Reconstruction from scattering transform using the D-bar method
Now we are ready to reconstruct the conductivity. Download the routines tBIErecon_comp.m and DB_oper.m,
and run tBIErecon_comp.m.
You can look at the reconstruction using the routine recon_plot.m. You should see something like this:
Here we used R=4, so the reconstruction is not very close to the original. Try setting M=8 and R=7 in
tBIErecon_comp.m and see what recon_plot.m produces then.
Note carefully that although we used the rotational symmetry of the conductivity to speed up some of the above
computations, the solution of the D-bar equation is a two-dimensional process, not one-dimensional.

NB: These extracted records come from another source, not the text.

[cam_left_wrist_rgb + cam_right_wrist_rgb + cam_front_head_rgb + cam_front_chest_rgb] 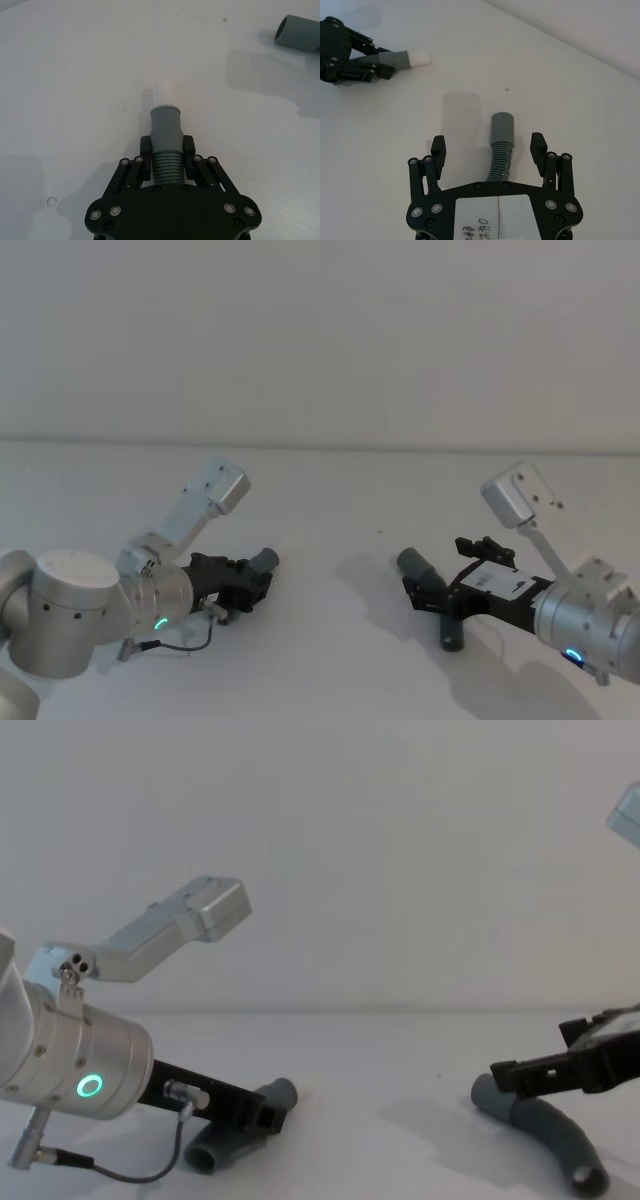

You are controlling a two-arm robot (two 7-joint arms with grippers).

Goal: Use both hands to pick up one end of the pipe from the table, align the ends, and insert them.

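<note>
Left pincer (167, 145): fingers pressed onto the ribbed body of one hose piece, right behind its smooth cuff.
Left pincer place: low over the robot's left side of the counter (330, 500), pointing forward and inward.
Left arm: silver wrist behind the pincer, green ring light (90, 1086) lit.
Left pipe piece (166, 167): pinched in the left pincer; grey cuff stuck out past the fingertips.
White tip (168, 90): short, on the end of that cuff, facing away from the pincer.
Left piece rear end: in the chest view it curved down toward the counter under the pincer; could not tell whether it touched.
Right pincer (488, 144): fingers spread wide, one on each side of the other hose piece, both apart from it.
Right pincer place: low over the robot's right side of the counter, reaching in toward the middle.
Right pipe piece (501, 162): lay on the counter between the spread fingers, not gripped; ribbed body ran back under the pincer.
Socket cuff (502, 127): smooth grey, just past the right fingertips, pointing away from the pincer.
Right piece shape: in the chest view it arched, with both ends down near the counter.
Pieces: well apart, bare counter between them.
</note>
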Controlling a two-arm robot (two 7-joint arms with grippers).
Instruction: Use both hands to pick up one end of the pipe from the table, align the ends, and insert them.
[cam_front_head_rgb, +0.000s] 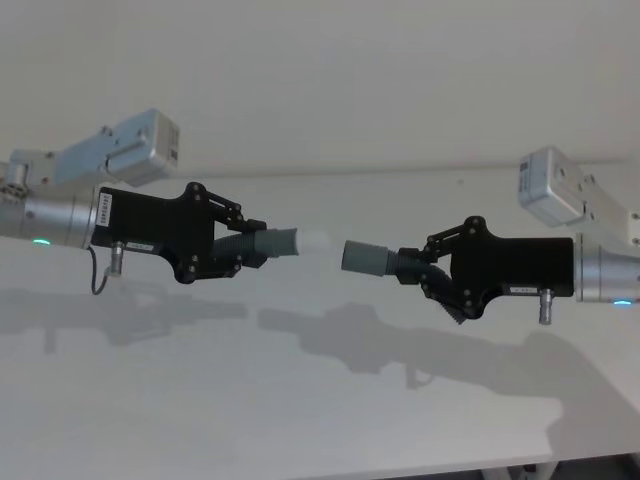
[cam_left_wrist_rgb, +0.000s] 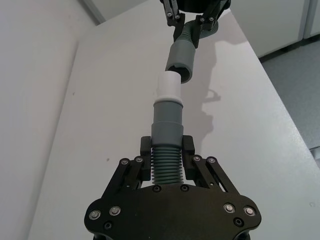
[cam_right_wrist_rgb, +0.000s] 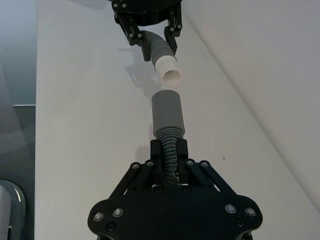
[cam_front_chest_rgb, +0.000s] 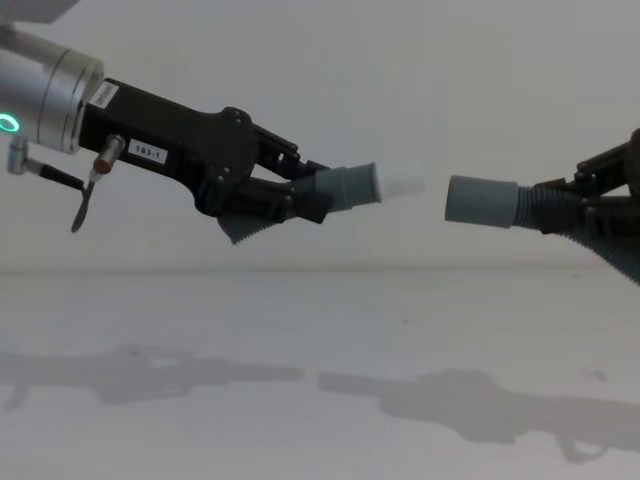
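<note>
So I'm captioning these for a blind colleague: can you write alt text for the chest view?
Two end effectors hold hose pieces in the air above the white table, ends facing across a small gap. The left end effector grips the left hose piece with its white tip; the right end effector grips the right hose piece, grey cuff forward.

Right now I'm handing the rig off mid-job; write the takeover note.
Left gripper: shut on the pipe piece with the white tip, held above the table.
Right gripper: shut on the other piece, grey cuff facing the tip.
Done: both pieces lifted, ends facing each other with a small gap.
Left: the ends look slightly off-axis in the wrist views; fine-align them, then push the tip into the cuff.
</note>
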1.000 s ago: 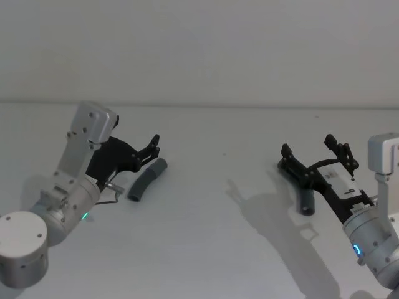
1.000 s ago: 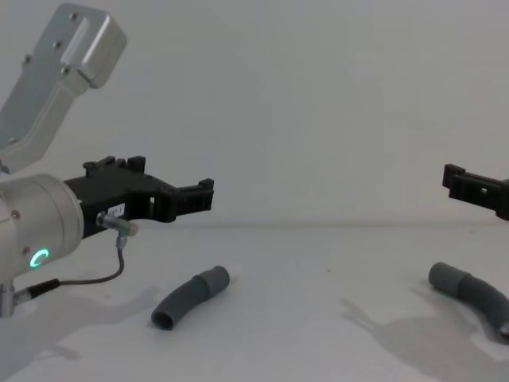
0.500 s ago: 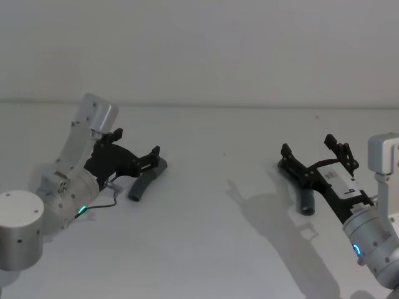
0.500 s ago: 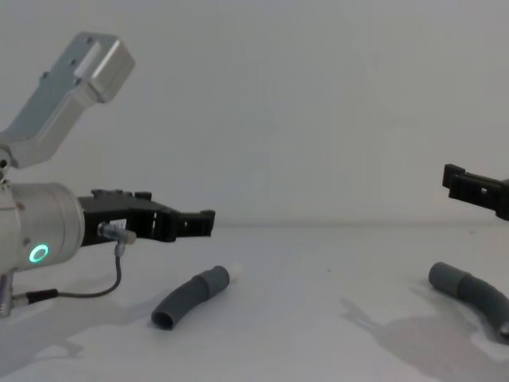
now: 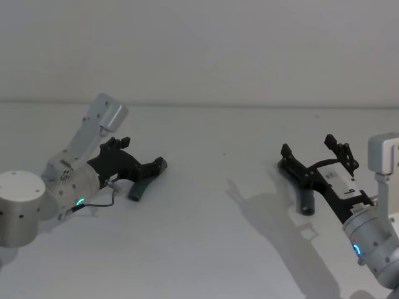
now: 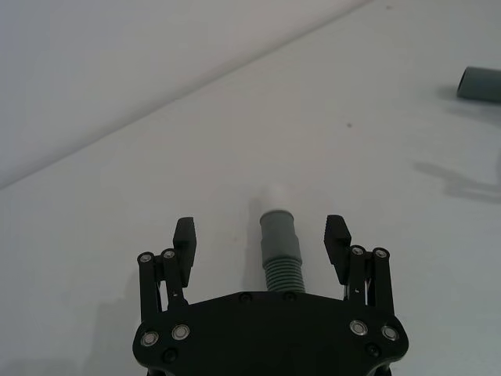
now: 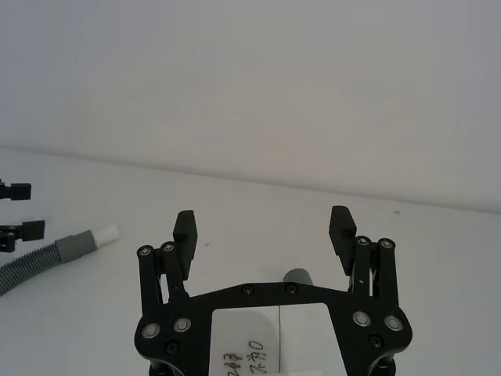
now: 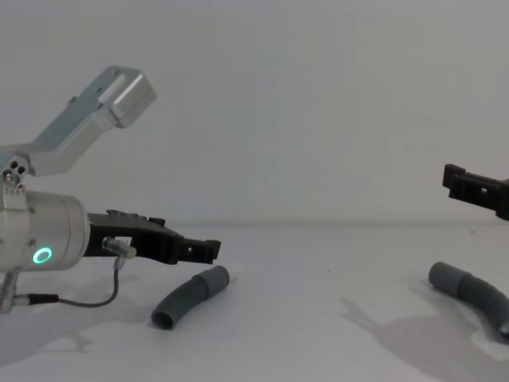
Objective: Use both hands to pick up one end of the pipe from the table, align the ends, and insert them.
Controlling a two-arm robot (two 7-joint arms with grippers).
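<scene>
Pipe piece (image 6: 280, 249) lies aligned with spread left gripper (image 6: 261, 232), white tip (image 6: 279, 193) outward.

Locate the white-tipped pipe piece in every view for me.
Head view: white-tipped pipe piece left of centre, under the left gripper.
Chest view: piece low, left of centre.
Left wrist view: piece between the open jaws.
Right wrist view: piece far off beyond the right gripper.
Shared landmark: the left gripper poised just above it.

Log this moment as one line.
left gripper: open over white-tipped pipe | right gripper: open above cuffed pipe | both pipes on table
</scene>
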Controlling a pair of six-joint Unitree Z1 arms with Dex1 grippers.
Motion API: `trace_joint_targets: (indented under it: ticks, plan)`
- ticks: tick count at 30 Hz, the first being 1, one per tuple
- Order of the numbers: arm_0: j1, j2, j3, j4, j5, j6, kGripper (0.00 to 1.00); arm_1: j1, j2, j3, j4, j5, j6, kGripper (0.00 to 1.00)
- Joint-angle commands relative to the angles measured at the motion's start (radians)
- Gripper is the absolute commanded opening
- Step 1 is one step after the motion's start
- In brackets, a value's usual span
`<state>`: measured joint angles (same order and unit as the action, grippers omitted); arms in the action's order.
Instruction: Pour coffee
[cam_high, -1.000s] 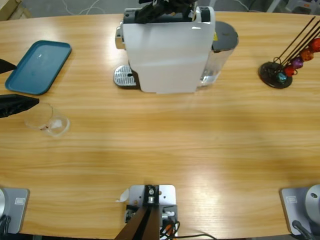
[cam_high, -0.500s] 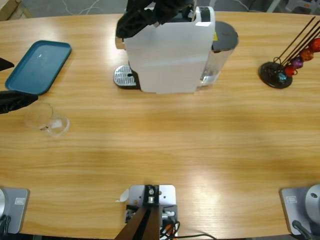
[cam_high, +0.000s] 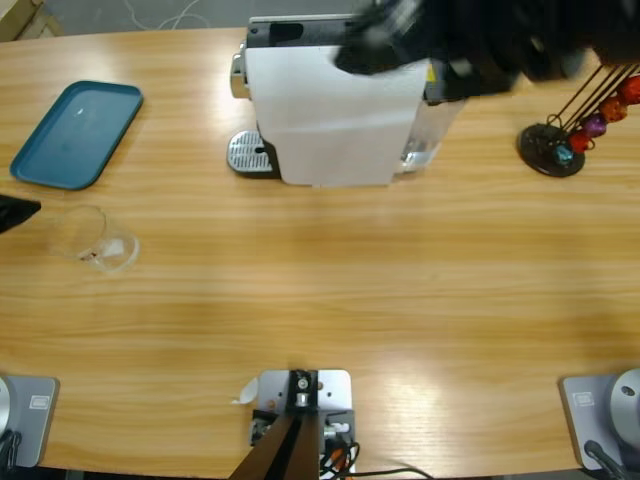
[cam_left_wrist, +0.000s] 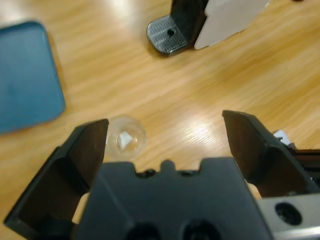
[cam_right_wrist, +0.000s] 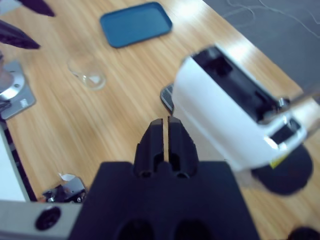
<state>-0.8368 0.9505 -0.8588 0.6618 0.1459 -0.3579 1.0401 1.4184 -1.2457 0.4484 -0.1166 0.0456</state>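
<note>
The left gripper (cam_left_wrist: 165, 145) has its jaws spread wide with nothing between them. Just beyond its left jaw tip lies the glass tumbler (cam_left_wrist: 125, 139), apart from the jaw. In the high view only a black tip of this gripper (cam_high: 15, 212) shows at the left edge, and the tumbler (cam_high: 95, 240) lies just to its right, on its side as far as I can tell, its long axis running left to right along the table. A faint dark smear low in the glass may be the coffee (cam_high: 97, 259).

The right gripper (cam_right_wrist: 166, 145) has its jaws pressed together, holding nothing. It hangs over the far side of the table above the white coffee machine (cam_high: 335, 110), well apart from the tumbler, so the left arm is the nearer one for a pick-up.

On the wooden table (cam_high: 350, 290) the blue tray (cam_high: 75, 133) sits beyond the tumbler, and the capsule stand (cam_high: 555, 145) is at far right.
</note>
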Motion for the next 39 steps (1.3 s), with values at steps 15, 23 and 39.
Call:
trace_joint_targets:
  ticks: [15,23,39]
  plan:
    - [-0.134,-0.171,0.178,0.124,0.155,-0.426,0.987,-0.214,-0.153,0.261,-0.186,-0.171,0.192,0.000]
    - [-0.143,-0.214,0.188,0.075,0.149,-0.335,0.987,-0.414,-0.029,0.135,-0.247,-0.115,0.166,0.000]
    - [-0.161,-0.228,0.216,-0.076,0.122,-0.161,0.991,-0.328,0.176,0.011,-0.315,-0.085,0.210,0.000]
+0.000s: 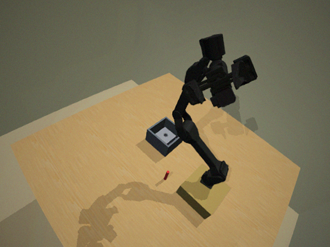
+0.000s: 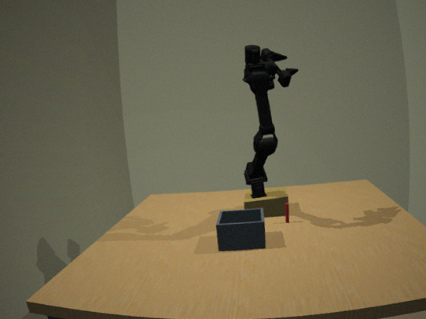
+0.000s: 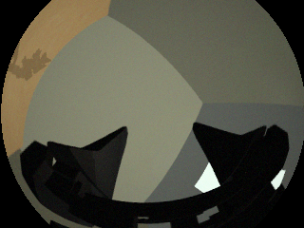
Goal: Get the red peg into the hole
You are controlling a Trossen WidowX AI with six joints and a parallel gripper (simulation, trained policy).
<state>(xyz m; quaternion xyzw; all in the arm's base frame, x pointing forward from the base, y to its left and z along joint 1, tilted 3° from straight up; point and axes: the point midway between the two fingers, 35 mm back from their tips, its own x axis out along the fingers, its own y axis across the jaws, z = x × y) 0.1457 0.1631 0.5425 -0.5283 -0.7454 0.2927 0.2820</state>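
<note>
The red peg [image 1: 166, 175] [image 2: 286, 213] stands upright on the table, between the box and the arm's base block and off to one side. The dark blue-grey open box [image 1: 156, 142] [image 2: 240, 236] stands on the table. A light plate [image 1: 161, 132] with a dark round hole in its middle lies at its bottom in the top view; the box walls hide it in the exterior view. My gripper [image 2: 291, 64] [image 3: 161, 128] is wide open and empty, high above the table and far from peg and box. It points sideways, and the wrist view shows neither peg nor box.
The arm rises from a yellowish base block [image 1: 193, 205] [image 2: 267, 207] near the peg. The wooden table [image 1: 94, 144] [image 2: 344, 270] ends in open edges. The arm's shadows fall across it. Part of the table top [image 3: 62, 24] shows at the upper left in the wrist view.
</note>
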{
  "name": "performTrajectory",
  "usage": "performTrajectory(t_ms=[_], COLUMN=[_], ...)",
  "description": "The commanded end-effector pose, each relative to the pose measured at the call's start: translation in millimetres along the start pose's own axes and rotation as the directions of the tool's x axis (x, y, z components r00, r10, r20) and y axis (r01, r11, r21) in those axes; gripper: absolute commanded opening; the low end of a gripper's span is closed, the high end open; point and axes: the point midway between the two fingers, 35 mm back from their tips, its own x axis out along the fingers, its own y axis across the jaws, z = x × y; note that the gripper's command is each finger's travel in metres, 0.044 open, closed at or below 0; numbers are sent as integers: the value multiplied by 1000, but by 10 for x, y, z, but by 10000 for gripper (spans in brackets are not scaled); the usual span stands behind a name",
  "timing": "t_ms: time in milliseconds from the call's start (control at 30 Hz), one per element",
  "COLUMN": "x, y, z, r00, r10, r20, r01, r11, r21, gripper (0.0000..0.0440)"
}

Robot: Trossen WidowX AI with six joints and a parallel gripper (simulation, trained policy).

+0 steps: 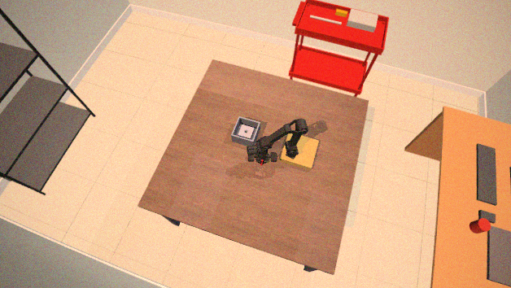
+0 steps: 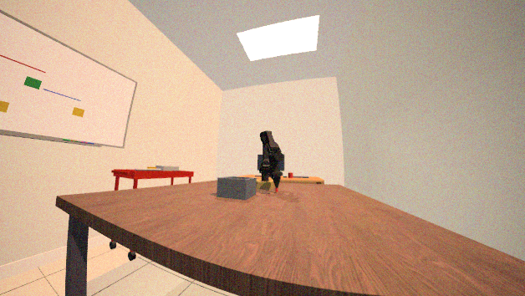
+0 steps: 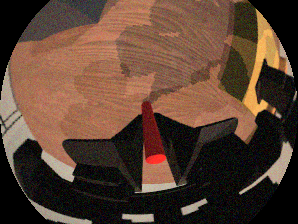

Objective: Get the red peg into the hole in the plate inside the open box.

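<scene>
The red peg [image 1: 262,162] [image 2: 277,190] [image 3: 152,135] stands about upright, its lower end at or close to the table top. My gripper [image 1: 263,159] [image 2: 277,186] [image 3: 148,117] points down with its fingers closed in on both sides of the peg, shut on it; the peg's bright red top end shows between the fingers in the wrist view. The grey open box [image 1: 244,141] [image 2: 236,188] stands apart from the peg, up and to the left of it in the top view. The pale plate [image 1: 242,128] with a small dark hole lies at the box's bottom, with nothing in the hole.
The arm's base stands on a yellow block [image 1: 308,148] [image 2: 264,184] to the right of the peg in the top view. The wooden table [image 1: 244,211] [image 2: 313,234] carries everything. A red cart [image 1: 329,67] stands beyond the table's far edge.
</scene>
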Motion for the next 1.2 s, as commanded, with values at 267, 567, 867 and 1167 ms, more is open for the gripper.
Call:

We did choose the reconstruction points along the positive x1-axis for convenience, but any planar point x
could be chosen. Also, note that the reconstruction at one x point is completely independent from the reconstruction
at another point, so the D-bar method allows region-of-interest imaging and trivial parallellization.
You can experiment with the truncation radius R. When you use tBIE computed using the boundary integral equation,
you can take R up to 7 with no problems. However, when R is so large that the bad-quality parts of the above magenta
plot are being used, the reconstruction will be bad.
You can take the experiment further by using tLS instead of tBIE; then you can push the reconstruction to higher
values of R. Also, you can replace the low-quality tLS values near k=0 with the higher-quality tBIE.